## What this task involves
Write out all of the data exactly as it appears.

Material provided Start Marker

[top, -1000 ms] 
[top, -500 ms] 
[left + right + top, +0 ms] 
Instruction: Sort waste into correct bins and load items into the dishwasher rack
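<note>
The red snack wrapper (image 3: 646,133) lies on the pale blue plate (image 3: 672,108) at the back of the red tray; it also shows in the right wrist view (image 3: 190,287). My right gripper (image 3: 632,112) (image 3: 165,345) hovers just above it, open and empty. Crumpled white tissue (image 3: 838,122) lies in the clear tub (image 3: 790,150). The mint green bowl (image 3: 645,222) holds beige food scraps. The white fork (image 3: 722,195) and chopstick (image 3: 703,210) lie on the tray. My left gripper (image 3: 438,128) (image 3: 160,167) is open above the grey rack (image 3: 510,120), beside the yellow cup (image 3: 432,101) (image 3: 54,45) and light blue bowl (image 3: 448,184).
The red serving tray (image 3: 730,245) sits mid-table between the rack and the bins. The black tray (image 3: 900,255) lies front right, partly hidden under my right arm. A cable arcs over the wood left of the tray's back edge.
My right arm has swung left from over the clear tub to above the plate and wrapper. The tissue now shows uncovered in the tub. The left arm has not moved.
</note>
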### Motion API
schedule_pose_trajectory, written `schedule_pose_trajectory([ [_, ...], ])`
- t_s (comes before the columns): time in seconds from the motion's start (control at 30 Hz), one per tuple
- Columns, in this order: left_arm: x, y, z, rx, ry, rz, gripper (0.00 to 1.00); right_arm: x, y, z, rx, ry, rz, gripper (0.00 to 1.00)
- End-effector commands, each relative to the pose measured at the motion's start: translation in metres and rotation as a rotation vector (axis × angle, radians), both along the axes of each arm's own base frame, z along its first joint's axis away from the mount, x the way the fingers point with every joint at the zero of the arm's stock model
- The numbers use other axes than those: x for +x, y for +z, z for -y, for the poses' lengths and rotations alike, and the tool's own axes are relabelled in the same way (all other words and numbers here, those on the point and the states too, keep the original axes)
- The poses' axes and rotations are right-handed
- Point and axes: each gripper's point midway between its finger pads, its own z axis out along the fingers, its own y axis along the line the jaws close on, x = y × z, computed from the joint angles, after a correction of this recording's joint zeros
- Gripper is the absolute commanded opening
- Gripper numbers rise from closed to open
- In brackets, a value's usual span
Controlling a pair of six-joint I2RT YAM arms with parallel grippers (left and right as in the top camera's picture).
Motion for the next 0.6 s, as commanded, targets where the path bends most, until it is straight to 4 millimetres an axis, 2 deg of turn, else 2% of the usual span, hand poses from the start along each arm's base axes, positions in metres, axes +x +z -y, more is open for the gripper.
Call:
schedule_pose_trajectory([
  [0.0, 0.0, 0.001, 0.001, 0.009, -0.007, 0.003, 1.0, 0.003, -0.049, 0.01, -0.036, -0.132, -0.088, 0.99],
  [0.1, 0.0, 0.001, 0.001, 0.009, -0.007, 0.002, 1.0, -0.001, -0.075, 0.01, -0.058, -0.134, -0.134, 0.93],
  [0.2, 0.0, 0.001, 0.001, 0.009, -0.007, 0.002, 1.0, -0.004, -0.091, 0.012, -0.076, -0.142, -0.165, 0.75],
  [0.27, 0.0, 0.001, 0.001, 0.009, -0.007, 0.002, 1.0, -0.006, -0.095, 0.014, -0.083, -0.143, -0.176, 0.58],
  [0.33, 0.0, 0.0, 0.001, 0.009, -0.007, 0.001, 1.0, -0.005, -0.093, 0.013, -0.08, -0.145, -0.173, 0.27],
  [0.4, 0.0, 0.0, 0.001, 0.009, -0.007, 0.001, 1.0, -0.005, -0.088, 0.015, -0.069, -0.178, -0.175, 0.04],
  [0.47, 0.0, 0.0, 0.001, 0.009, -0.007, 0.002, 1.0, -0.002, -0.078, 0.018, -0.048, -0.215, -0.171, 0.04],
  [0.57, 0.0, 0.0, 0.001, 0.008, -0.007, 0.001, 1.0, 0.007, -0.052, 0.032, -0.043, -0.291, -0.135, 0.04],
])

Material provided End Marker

## Result for this exercise
[top, -1000 ms] 
[top, -500 ms] 
[left + right + top, +0 ms] 
Instruction: Sort waste into correct bins and load items into the dishwasher rack
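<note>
The red snack wrapper (image 3: 646,133) lies on the pale blue plate (image 3: 672,108) at the back of the red tray; it also shows in the right wrist view (image 3: 190,287). My right gripper (image 3: 632,112) (image 3: 165,345) hovers just above it, open and empty. Crumpled white tissue (image 3: 838,122) lies in the clear tub (image 3: 790,150). The mint green bowl (image 3: 645,222) holds beige food scraps. The white fork (image 3: 722,195) and chopstick (image 3: 703,210) lie on the tray. My left gripper (image 3: 438,128) (image 3: 160,167) is open above the grey rack (image 3: 510,120), beside the yellow cup (image 3: 432,101) (image 3: 54,45) and light blue bowl (image 3: 448,184).
The red serving tray (image 3: 730,245) sits mid-table between the rack and the bins. The black tray (image 3: 900,255) lies front right, partly hidden under my right arm. A cable arcs over the wood left of the tray's back edge.
My right arm has swung left from over the clear tub to above the plate and wrapper. The tissue now shows uncovered in the tub. The left arm has not moved.
</note>
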### Motion API
schedule_pose_trajectory, written `schedule_pose_trajectory([ [_, ...], ])`
- t_s (comes before the columns): time in seconds from the motion's start (control at 30 Hz), one per tuple
- Columns, in this order: left_arm: x, y, z, rx, ry, rz, gripper (0.00 to 1.00); right_arm: x, y, z, rx, ry, rz, gripper (0.00 to 1.00)
- End-effector commands, each relative to the pose measured at the motion's start: translation in metres and rotation as a rotation vector (axis × angle, radians), both along the axes of each arm's own base frame, z along its first joint's axis away from the mount, x the way the fingers point with every joint at the zero of the arm's stock model
- The numbers use other axes than those: x for +x, y for +z, z for -y, for the poses' lengths and rotations alike, and the tool's own axes are relabelled in the same way (all other words and numbers here, those on the point and the states too, keep the original axes)
- The poses' axes and rotations are right-handed
- Point and axes: each gripper's point midway between its finger pads, its own z axis out along the fingers, its own y axis along the line the jaws close on, x = y × z, computed from the joint angles, after a correction of this recording's joint zeros
- Gripper is the absolute commanded opening
- Gripper numbers rise from closed to open
- In brackets, a value's usual span
Controlling a pair of six-joint I2RT YAM arms with parallel grippers (left and right as in the top camera's picture).
Motion for the next 0.6 s, as commanded, targets where the path bends most, until it is straight to 4 millimetres an axis, 2 deg of turn, else 2% of the usual span, hand poses from the start along each arm's base axes, positions in metres, axes +x +z -y, more is open for the gripper.
Call:
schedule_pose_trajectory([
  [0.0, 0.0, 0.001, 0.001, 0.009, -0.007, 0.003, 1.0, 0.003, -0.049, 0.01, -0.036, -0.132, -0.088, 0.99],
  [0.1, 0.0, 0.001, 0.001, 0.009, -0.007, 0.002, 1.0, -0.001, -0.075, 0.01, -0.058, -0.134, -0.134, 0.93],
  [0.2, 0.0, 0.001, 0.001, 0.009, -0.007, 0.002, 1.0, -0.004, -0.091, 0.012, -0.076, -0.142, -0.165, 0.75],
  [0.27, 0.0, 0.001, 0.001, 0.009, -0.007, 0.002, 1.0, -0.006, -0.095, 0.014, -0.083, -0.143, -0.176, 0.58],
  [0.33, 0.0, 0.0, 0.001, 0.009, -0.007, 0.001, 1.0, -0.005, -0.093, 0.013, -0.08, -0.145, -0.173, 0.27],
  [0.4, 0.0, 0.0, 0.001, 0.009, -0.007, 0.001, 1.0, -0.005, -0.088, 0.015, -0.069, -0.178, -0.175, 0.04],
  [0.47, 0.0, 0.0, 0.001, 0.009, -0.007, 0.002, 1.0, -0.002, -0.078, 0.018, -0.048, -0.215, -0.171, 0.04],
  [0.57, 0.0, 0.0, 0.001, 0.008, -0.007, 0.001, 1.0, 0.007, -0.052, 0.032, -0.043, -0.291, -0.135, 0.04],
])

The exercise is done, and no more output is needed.